WHAT NEEDS TO BE DONE: Search the data for the word "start" and copy every line where it occurs.

......

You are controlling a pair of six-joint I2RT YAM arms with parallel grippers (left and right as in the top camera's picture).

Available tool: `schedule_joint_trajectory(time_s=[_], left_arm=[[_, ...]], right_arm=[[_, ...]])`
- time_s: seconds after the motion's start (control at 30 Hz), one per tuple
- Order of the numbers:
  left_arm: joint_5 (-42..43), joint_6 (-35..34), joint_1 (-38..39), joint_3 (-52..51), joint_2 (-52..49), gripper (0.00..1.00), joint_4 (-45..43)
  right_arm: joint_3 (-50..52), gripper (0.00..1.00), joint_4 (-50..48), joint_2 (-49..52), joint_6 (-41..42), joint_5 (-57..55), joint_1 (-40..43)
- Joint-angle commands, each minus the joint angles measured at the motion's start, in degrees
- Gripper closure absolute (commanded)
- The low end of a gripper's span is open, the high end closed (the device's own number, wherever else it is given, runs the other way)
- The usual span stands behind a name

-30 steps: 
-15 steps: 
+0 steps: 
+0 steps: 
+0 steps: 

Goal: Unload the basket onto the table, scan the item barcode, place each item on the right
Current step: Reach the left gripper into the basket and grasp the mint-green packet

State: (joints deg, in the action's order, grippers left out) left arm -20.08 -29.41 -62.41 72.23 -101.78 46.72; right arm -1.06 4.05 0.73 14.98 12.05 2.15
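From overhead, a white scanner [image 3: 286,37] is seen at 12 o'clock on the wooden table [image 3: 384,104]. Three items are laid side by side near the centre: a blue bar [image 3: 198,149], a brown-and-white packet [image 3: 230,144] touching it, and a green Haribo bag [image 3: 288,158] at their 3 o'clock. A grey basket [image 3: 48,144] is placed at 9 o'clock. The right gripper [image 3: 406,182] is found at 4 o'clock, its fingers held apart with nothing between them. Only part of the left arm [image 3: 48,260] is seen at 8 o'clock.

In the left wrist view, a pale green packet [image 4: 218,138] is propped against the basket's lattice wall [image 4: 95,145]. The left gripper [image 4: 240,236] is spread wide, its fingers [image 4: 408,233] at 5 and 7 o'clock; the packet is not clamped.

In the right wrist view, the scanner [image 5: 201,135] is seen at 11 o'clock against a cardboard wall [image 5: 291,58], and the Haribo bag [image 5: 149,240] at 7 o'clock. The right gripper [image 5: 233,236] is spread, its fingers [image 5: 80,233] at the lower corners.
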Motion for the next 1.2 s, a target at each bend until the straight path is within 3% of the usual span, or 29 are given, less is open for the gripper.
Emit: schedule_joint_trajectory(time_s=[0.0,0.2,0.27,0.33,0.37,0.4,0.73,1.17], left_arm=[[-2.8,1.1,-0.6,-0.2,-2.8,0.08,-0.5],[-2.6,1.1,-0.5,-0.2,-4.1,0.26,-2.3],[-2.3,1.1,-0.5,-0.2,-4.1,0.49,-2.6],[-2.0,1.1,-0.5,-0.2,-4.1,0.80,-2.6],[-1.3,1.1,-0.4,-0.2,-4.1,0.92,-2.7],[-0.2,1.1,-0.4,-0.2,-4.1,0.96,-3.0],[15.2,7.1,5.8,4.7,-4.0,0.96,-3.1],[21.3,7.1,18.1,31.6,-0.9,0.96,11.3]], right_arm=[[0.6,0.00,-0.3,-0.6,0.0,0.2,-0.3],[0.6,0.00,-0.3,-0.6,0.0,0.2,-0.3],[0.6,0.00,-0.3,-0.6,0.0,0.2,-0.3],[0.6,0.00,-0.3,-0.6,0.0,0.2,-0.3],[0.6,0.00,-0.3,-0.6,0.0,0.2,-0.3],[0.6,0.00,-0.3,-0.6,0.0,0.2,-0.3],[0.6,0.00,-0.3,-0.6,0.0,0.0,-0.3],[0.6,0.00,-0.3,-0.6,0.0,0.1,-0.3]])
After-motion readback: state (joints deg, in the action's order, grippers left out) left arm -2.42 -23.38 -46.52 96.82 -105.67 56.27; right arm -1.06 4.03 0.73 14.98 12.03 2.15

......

WRITTEN SOLUTION:
- time_s: seconds after the motion's start (control at 30 Hz), one per tuple
- Joint-angle commands, each minus the joint angles measured at the motion's start, in degrees

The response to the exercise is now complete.